What to produce.
Work through the lines below and count those holding "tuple"; reply with the number only.

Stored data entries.
..........
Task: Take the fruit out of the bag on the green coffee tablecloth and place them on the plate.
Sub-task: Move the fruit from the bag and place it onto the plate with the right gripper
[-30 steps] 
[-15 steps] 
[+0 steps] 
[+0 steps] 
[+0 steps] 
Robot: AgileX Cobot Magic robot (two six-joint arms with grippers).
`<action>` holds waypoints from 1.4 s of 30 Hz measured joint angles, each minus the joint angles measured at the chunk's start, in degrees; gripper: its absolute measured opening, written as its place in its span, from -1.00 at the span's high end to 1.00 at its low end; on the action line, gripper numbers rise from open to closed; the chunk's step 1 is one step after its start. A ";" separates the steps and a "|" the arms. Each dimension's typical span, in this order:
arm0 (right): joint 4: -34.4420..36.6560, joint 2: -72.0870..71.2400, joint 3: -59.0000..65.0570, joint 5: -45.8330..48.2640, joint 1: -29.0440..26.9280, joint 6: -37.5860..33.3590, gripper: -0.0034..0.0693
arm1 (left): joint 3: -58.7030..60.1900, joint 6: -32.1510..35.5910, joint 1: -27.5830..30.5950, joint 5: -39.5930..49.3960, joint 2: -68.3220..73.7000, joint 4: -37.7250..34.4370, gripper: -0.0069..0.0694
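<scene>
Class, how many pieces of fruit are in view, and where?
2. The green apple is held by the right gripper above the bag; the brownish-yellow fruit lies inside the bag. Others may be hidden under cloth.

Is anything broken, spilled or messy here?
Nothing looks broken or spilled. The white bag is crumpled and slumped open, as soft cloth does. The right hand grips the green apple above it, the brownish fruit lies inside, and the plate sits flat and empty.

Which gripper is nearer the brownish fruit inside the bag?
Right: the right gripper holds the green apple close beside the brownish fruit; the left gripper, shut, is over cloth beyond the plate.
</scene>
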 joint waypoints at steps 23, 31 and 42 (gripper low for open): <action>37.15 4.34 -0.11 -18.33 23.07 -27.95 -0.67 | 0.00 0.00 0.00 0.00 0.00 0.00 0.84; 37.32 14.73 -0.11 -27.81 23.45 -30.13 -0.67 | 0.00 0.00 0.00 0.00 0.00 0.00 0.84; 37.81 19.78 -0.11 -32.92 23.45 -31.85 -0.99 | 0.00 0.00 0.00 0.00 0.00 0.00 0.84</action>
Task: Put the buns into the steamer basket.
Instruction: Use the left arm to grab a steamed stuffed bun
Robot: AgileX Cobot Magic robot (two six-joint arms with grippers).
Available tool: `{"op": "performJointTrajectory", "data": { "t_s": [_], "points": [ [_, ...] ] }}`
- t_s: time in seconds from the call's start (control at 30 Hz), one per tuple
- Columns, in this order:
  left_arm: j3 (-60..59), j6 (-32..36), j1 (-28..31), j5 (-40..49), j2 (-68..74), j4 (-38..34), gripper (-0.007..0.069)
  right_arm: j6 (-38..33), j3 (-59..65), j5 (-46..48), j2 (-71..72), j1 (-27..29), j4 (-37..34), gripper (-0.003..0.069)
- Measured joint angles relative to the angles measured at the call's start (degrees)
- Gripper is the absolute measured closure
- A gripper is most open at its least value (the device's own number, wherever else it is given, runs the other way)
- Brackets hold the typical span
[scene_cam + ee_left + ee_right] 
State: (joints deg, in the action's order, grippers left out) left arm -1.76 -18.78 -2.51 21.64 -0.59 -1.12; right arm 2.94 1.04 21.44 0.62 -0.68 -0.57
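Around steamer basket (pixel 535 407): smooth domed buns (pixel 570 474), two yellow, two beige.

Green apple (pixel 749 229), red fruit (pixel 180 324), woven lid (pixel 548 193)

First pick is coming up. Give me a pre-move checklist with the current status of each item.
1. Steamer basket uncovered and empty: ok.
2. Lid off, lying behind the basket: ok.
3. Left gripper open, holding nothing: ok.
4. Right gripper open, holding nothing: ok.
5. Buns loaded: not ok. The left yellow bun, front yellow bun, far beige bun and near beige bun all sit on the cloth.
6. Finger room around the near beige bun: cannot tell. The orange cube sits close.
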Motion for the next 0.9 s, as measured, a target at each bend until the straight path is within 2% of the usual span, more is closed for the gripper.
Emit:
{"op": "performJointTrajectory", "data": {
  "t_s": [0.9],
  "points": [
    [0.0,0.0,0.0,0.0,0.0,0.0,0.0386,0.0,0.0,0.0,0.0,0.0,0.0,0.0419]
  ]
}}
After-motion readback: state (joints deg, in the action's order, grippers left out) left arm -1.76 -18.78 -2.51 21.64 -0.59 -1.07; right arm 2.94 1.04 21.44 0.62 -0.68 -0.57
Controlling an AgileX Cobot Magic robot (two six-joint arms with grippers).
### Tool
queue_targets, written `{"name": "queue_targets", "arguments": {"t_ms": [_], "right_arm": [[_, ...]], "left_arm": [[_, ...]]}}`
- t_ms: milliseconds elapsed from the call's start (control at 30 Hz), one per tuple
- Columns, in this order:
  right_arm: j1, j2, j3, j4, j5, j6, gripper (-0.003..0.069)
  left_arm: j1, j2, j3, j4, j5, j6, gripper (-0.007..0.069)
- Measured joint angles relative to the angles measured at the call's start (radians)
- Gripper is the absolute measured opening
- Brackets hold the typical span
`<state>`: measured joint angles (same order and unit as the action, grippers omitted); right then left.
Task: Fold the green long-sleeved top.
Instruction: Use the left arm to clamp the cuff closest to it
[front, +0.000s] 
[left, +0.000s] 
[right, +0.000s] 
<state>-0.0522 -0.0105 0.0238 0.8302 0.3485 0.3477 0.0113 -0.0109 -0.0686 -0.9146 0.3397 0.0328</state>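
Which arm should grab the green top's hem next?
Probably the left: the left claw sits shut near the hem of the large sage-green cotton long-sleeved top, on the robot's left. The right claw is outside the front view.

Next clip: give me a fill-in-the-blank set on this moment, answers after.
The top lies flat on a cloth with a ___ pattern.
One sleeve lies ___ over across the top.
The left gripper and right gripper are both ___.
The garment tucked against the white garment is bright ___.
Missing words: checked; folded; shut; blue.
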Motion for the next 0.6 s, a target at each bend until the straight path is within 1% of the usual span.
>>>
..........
Finished task.
2